Brief
Which lines run from the start of the material below through the line containing "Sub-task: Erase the"? Retype them exactly, pictures excluded.

Exercise data
+ + + +

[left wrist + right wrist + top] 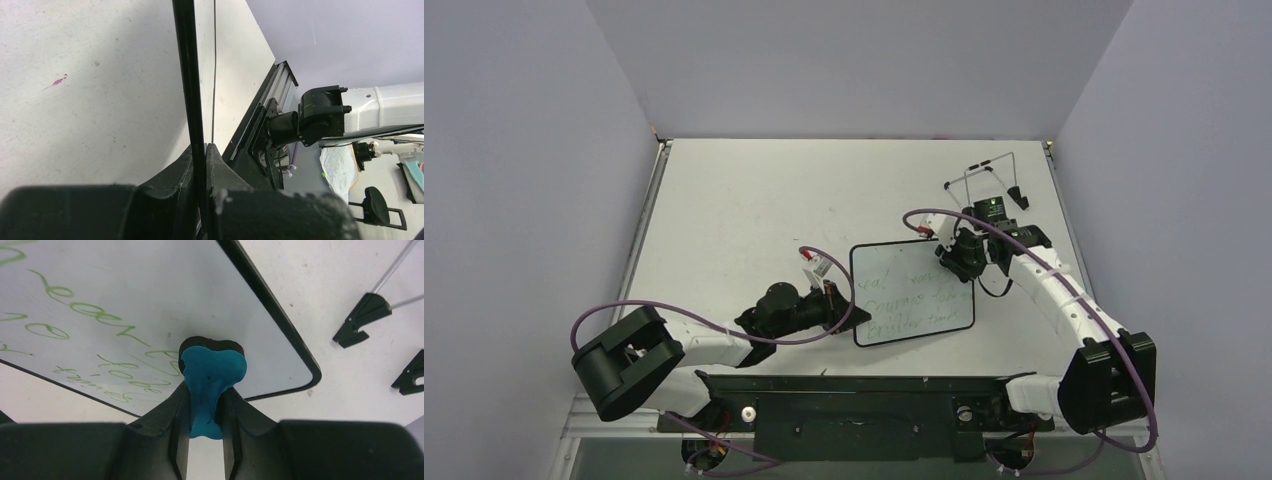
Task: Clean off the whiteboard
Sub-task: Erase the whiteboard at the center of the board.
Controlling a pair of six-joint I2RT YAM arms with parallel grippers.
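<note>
Clamping down hard, the left gripper [842,312] has the whiteboard [912,293] by its edge. In the left wrist view both fingers are pinched together on the thin black rim [192,75], which runs straight out ahead of the left gripper [205,150]. The table [90,110] spreads off to one side of that rim, with a small purple mark [57,81] on it.

Over to the right gripper [959,262], sitting at the far side of the board from the left one. Its jaws are closed on the blue eraser [212,372], gripping it round the narrow waist. The wide blue head pokes out just past the fingertips of the right gripper [206,392]. The dark pad at that head appears to meet the whiteboard [125,290] close to a rounded corner, though actual contact is hard to confirm.

Green handwriting [85,310] covers the board in several lines, stretching away from the eraser head across the white surface. The writing also shows from above, faintly, between the two grippers.

Whether the board lies flat on the table [744,210] or is tipped up off it, I cannot tell from these angles.

Beyond the right gripper stands the wire stand [989,180], clear of the board. Its black feet [362,319] rest on the table off to the side of the fingers.
</note>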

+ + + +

Exercise answer
[left wrist + right wrist + top] 
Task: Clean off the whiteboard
Sub-task: Erase the whiteboard at the center of the board.

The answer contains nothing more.